Paula Gherghinescu, Eugene Vasiliev, Payel Das, Justin Read
TL;DR
This work extends axisymmetric, action-based dynamical modelling to external galaxies to quantify how much can be learned from resolved halo tracers when phase-space information is incomplete. By combining a multi-component potential with a generalized action-space distribution function for the stellar halo and employing Bayesian inference with careful marginalisation over missing dimensions, the authors recover total and DM mass profiles robustly, while the DM halo flattening parameter $q_{DM}$ remains weakly constrained under 3D or 4D data. The results, validated on idealised mocks and a cosmological Auriga-23 halo, are corroborated by Schwarzschild orbit-superposition tests, which show the flattening degeneracy is a general feature of dynamical modelling rather than a DF-specific issue. Methodological advances in marginalisation (deprojection via Gaussians, importance sampling, and low-discrepancy sampling) improve efficiency and reliability, enabling application to nearby systems like M31. Overall, the paper demonstrates the potential and limits of action-based dynamical models for constraining galactic mass distributions with limited kinematic information, and highlights the value of combining complementary dynamical approaches and external streams to break degeneracies.
Abstract
Dynamical models are used to study dark matter (DM) in galaxies, how galaxies assemble through mergers, and to test galaxy formation models.

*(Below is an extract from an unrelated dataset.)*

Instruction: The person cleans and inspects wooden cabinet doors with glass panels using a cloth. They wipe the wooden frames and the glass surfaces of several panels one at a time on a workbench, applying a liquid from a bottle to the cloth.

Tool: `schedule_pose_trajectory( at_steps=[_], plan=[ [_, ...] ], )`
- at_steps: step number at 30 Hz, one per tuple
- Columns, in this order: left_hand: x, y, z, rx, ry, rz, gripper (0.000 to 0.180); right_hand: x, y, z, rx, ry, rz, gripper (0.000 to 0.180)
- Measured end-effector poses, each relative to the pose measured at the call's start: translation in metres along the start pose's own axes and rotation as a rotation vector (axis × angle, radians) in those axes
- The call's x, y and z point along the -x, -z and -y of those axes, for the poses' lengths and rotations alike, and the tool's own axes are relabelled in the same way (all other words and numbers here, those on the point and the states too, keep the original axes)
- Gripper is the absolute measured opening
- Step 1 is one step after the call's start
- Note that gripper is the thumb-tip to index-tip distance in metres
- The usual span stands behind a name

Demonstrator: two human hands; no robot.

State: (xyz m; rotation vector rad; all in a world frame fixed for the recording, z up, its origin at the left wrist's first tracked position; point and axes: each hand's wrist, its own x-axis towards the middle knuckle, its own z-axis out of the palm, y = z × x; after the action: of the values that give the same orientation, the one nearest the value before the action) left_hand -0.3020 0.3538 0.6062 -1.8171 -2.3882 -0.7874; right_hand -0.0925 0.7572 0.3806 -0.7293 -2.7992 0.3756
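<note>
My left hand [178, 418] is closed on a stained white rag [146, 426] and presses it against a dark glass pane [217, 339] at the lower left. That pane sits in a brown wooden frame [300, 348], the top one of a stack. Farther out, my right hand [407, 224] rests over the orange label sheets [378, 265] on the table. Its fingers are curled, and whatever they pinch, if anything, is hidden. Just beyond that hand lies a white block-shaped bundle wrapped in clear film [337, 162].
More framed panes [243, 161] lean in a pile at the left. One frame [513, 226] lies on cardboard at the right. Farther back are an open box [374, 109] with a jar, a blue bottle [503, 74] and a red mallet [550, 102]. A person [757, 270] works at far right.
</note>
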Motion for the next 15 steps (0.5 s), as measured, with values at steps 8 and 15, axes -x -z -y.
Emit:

Despite its widespread use, there has been no systematic study quantifying how much information can be obtained from just two on-sky positions and line-of-sight velocities, which are typically available for nearby external galaxies. In this work, we introduce axisymmetric, action-based dynamical models that use the positions and velocities of stellar halo stars to jointly constrain the total mass distribution of galaxies and the underlying DM component, as well as the stellar halo phase-space distribution. We rigorously test the method using both idealised equilibrium galaxy mocks and cosmological hydrodynamical simulations from the Auriga suite, systematically assessing how its performance degrades as the available phase-space information is progressively reduced. We further examine the impact of galaxy inclination, modelling assumptions, and methodological systematics on the recovered mass profiles. A crucial development in this work is the improved marginalisation of the model likelihood over missing phase-space dimensions. Our models successfully recover the total and DM mass distributions, as well as the kinematic properties of the stellar tracers, within the derived confidence intervals. However, we find that with limited (3D or 4D) phase-space information, the flattening of the DM halo cannot be constrained with any degree of certainty. Nevertheless, the recovered mass profile is insensitive to the flattening. This finding is independently validated by Schwarzschild modelling tests.